What to produce: From the records that follow, copy every line in which "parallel" appears.

Extracted records:
◆ ◆ ◆ ◆

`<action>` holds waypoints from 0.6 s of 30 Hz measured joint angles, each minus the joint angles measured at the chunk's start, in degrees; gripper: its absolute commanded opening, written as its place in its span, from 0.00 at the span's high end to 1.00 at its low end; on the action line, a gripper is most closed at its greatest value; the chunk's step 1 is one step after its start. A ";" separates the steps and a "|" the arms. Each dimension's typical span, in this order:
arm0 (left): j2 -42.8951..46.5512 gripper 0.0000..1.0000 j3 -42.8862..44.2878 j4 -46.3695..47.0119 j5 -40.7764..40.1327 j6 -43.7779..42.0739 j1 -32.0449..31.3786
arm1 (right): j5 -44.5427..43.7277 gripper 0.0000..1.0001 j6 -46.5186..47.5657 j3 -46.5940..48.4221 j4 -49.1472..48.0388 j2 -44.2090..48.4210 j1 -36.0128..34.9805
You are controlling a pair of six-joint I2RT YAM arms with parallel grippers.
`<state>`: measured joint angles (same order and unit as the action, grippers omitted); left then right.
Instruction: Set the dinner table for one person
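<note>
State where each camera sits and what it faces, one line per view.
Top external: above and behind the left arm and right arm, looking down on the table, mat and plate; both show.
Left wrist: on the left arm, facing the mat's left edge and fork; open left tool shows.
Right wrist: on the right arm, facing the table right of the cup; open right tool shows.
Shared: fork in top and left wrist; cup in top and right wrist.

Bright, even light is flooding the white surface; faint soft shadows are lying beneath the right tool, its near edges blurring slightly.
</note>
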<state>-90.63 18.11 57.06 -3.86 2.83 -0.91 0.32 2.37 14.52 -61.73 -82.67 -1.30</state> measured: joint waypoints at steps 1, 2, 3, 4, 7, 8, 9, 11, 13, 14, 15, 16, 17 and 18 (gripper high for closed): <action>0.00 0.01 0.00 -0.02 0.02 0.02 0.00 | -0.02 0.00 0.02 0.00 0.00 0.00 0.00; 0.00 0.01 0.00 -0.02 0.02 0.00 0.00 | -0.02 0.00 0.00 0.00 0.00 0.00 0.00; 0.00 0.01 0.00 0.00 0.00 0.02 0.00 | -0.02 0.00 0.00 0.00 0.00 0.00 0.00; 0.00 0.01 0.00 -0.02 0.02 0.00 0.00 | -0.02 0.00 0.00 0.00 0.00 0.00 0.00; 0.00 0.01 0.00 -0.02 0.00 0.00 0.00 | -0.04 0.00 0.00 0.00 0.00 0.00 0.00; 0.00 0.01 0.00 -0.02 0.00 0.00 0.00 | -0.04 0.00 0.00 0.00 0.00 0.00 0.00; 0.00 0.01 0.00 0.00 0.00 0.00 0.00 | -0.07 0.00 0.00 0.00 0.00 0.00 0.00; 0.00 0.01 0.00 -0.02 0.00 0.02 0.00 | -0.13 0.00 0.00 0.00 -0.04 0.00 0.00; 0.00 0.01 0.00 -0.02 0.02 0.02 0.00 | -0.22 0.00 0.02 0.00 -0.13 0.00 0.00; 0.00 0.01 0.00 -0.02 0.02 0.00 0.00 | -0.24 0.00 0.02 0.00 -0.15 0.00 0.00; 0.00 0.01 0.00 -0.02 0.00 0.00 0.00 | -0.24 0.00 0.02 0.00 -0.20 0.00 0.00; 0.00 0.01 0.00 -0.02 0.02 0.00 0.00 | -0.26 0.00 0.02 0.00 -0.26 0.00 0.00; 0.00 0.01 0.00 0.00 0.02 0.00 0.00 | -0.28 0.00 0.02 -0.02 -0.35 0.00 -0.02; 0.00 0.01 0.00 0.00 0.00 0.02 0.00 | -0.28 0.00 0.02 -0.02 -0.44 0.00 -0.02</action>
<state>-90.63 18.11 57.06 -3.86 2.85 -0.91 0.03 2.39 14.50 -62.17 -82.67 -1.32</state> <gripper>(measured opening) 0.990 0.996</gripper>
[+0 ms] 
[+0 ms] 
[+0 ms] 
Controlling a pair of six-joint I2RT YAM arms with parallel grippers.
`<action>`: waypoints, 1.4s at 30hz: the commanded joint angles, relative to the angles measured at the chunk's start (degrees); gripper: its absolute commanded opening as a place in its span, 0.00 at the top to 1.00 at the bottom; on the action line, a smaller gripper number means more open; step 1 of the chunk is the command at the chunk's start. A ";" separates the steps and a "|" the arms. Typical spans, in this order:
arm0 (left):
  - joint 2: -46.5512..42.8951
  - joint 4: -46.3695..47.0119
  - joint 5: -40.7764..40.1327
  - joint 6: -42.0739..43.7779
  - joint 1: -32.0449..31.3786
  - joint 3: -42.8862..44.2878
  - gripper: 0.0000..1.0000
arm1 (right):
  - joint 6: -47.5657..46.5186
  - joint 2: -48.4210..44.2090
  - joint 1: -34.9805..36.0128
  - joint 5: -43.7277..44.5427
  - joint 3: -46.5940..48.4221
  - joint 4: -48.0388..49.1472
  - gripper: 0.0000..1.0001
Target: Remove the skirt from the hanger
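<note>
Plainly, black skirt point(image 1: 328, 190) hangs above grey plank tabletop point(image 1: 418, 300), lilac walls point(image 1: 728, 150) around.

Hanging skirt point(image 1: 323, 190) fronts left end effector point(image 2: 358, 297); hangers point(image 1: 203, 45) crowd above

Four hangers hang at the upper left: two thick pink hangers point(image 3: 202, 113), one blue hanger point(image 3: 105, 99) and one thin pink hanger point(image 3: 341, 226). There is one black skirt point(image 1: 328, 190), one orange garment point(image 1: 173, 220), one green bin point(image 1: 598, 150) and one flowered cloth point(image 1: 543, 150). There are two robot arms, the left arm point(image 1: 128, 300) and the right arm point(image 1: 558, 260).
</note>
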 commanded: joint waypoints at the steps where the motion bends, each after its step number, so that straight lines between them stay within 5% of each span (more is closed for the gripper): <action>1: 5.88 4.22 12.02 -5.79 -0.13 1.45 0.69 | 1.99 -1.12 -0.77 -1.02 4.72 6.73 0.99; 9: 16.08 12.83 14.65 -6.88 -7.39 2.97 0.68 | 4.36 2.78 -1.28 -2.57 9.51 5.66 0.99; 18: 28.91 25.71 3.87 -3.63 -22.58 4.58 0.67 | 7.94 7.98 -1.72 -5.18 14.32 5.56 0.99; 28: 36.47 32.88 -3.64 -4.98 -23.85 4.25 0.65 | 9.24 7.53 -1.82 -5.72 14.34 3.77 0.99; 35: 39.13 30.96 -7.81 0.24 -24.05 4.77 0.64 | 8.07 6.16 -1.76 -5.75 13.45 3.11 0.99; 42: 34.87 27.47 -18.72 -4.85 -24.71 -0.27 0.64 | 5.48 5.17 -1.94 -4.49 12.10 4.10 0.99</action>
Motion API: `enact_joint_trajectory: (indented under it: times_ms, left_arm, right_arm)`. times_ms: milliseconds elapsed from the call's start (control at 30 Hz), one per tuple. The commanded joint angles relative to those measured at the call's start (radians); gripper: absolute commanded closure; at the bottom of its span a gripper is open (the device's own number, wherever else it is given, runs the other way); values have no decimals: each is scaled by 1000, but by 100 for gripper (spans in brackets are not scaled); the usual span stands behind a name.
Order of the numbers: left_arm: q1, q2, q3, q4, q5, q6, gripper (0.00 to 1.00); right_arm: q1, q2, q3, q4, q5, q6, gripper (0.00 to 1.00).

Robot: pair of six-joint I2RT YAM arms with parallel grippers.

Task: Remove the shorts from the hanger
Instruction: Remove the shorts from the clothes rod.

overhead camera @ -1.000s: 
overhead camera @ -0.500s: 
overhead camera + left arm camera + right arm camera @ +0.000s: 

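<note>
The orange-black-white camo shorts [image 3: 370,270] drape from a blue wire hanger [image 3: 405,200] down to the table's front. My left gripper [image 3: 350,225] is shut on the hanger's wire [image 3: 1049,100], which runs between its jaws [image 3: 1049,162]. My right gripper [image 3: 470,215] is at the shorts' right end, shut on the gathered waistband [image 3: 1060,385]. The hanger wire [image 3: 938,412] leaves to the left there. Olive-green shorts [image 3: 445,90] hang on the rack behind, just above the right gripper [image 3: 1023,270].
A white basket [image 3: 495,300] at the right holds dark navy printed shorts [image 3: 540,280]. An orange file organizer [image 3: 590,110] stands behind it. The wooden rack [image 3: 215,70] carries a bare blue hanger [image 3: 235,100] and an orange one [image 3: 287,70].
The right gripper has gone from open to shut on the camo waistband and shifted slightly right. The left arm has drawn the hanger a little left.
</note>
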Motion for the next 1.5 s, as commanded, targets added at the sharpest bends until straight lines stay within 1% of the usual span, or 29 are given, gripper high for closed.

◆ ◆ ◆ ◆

Answer section:
You are controlling a pair of six-joint I2RT YAM arms with parallel grippers.
Controlling a pair of six-joint I2RT YAM arms with parallel grippers.
Robot: pair of six-joint I2RT YAM arms with parallel grippers.

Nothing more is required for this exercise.